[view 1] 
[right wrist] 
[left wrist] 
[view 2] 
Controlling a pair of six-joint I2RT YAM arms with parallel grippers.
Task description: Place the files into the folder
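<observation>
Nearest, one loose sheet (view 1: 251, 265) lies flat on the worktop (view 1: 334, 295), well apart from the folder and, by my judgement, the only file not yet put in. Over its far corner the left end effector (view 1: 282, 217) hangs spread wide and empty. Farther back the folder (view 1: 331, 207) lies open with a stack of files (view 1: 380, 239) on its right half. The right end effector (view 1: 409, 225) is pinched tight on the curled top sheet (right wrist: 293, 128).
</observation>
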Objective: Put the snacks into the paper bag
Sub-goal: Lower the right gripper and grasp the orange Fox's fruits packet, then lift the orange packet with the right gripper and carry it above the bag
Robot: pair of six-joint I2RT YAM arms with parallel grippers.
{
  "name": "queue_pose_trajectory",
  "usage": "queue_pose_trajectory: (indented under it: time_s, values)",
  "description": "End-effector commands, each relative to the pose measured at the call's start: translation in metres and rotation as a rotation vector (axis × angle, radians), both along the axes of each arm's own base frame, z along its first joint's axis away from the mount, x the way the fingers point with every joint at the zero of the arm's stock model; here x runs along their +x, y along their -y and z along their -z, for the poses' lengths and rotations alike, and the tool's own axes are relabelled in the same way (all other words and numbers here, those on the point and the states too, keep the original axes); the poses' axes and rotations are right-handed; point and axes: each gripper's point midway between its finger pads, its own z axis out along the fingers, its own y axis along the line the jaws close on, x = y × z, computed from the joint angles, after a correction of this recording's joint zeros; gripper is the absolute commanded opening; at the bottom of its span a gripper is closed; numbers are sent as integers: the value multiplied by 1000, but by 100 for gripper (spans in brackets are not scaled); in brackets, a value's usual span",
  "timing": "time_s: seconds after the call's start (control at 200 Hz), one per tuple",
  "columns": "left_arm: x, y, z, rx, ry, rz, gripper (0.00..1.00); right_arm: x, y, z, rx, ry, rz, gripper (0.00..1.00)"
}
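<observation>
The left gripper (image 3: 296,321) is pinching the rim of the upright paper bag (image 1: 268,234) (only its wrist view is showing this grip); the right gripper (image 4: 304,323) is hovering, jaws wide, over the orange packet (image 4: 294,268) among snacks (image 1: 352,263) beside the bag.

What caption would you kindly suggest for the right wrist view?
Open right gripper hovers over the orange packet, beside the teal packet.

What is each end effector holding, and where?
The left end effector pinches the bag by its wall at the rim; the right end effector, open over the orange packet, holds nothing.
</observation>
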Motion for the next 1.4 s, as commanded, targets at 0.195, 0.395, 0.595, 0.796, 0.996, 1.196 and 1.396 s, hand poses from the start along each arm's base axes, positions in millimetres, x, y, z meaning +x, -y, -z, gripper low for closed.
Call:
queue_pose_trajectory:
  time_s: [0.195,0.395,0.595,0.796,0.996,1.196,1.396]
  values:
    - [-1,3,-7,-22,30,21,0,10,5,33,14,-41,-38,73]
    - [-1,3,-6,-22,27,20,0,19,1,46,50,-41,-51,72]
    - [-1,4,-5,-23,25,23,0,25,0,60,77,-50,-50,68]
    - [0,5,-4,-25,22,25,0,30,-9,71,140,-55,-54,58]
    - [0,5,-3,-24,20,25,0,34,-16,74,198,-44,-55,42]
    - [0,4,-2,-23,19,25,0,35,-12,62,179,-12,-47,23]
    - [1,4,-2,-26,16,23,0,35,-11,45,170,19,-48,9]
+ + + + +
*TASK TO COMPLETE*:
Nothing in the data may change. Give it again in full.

*RESPONSE FOR THIS EXERCISE*:
[view 1] 
[right wrist] 
[left wrist] 
[view 2] 
Controlling a pair of six-joint I2RT YAM arms with parallel grippers.
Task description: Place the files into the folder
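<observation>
Nearest, one loose sheet (view 1: 251, 265) lies flat on the worktop (view 1: 334, 295), well apart from the folder and, by my judgement, the only file not yet put in. Over its far corner the left end effector (view 1: 282, 217) hangs spread wide and empty. Farther back the folder (view 1: 331, 207) lies open with a stack of files (view 1: 380, 239) on its right half. The right end effector (view 1: 409, 225) is pinched tight on the curled top sheet (right wrist: 293, 128).
</observation>
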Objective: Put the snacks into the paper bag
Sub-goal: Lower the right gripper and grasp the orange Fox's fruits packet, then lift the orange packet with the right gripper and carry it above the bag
Robot: pair of six-joint I2RT YAM arms with parallel grippers.
{
  "name": "queue_pose_trajectory",
  "usage": "queue_pose_trajectory: (indented under it: time_s, values)",
  "description": "End-effector commands, each relative to the pose measured at the call's start: translation in metres and rotation as a rotation vector (axis × angle, radians), both along the axes of each arm's own base frame, z along its first joint's axis away from the mount, x the way the fingers point with every joint at the zero of the arm's stock model; here x runs along their +x, y along their -y and z along their -z, for the poses' lengths and rotations alike, and the tool's own axes are relabelled in the same way (all other words and numbers here, those on the point and the states too, keep the original axes); the poses' axes and rotations are right-handed; point and axes: each gripper's point midway between its finger pads, its own z axis out along the fingers, its own y axis along the line the jaws close on, x = y × z, computed from the joint angles, after a correction of this recording's joint zeros; gripper is the absolute commanded opening; at the bottom of its span a gripper is closed; numbers are sent as integers: the value multiplied by 1000, but by 100 for gripper (spans in brackets are not scaled); in brackets, a value's usual span",
  "timing": "time_s: seconds after the call's start (control at 200 Hz), one per tuple",
  "columns": "left_arm: x, y, z, rx, ry, rz, gripper (0.00..1.00); right_arm: x, y, z, rx, ry, rz, gripper (0.00..1.00)"
}
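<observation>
The left gripper (image 3: 296,321) is pinching the rim of the upright paper bag (image 1: 268,234) (only its wrist view is showing this grip); the right gripper (image 4: 304,323) is hovering, jaws wide, over the orange packet (image 4: 294,268) among snacks (image 1: 352,263) beside the bag.

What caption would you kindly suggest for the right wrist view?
Open right gripper hovers over the orange packet, beside the teal packet.

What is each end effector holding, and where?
The left end effector pinches the bag by its wall at the rim; the right end effector, open over the orange packet, holds nothing.
</observation>
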Motion for the next 1.4 s, as commanded, targets at 0.195, 0.395, 0.595, 0.796, 0.996, 1.196 and 1.396 s, hand poses from the start along each arm's base axes, positions in millimetres, x, y, z meaning +x, -y, -z, gripper low for closed.
Call:
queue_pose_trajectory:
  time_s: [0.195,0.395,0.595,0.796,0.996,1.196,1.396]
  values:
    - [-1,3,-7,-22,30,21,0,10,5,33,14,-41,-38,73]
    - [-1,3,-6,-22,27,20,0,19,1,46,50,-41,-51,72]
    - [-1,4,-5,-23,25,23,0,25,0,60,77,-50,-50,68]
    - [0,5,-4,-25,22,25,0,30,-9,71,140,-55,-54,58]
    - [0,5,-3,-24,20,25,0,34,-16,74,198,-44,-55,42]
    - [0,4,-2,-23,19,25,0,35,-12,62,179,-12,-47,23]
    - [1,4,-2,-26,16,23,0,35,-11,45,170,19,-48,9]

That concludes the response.